Orpheus and Eurydice

Abstract

Am Sonntag, den 4. Juni 1972 wurde im britischen Radiosender BBC 3 erstmals Kreneks Oper Orpheus und Eurydike, op. 21 übertragen, vermutlich die Aufzeichnung einer Aufführung vom 5. Februar 1968, bei der Krenek das RSO im Wiener Konzerthaus dirigierte. Gesungen wurde bei dieser Aufführung in der originalen deutschen Sprache. Vorangestellt wurde der Übertragung Kreneks Schilderung der Entstehungsgeschichte der Oper, seine Arbeit am Text von Oskar Kokoschka und Begegnungen mit dem Autor des Dramas.

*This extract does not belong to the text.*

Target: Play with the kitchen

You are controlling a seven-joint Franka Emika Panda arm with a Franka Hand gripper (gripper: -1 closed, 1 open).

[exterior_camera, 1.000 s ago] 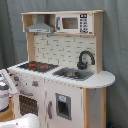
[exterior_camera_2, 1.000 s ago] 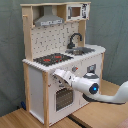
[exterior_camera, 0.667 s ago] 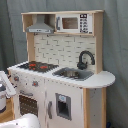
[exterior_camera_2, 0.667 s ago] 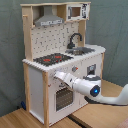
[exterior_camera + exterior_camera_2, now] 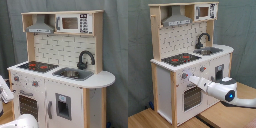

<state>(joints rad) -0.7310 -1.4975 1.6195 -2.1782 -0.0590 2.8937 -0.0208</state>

    Orpheus ; Eurydice for BBC, May 1972

    It must have been early in 1923 that I was approached by Professor Leo Kestenberg who at that time was head of the music education system of the State of Prussia with the question whether I would be interested in using the drama Orpheus and Eurydice by Oskar Kokoschka as a libretto for an opera. Professor Kestenberg, himself an excellent musician and who had studied piano with Ferruccio Busoni had formerly been con- nected with the Berlin art dealer Paul Cassirer and in that capacity concerned with the promotion of the paintings of Kokoschka who the in the last years before World War I had acquired some fame and perhaps even more notoriety as one of the first wild men of central European expressionism, and I was known to Kestenberg as one of the pupils of Franz Schreker whom I had followed from my native Vienna when he was called to Berlin by Kestenberg in 1919 to become director of the State Academy of Music.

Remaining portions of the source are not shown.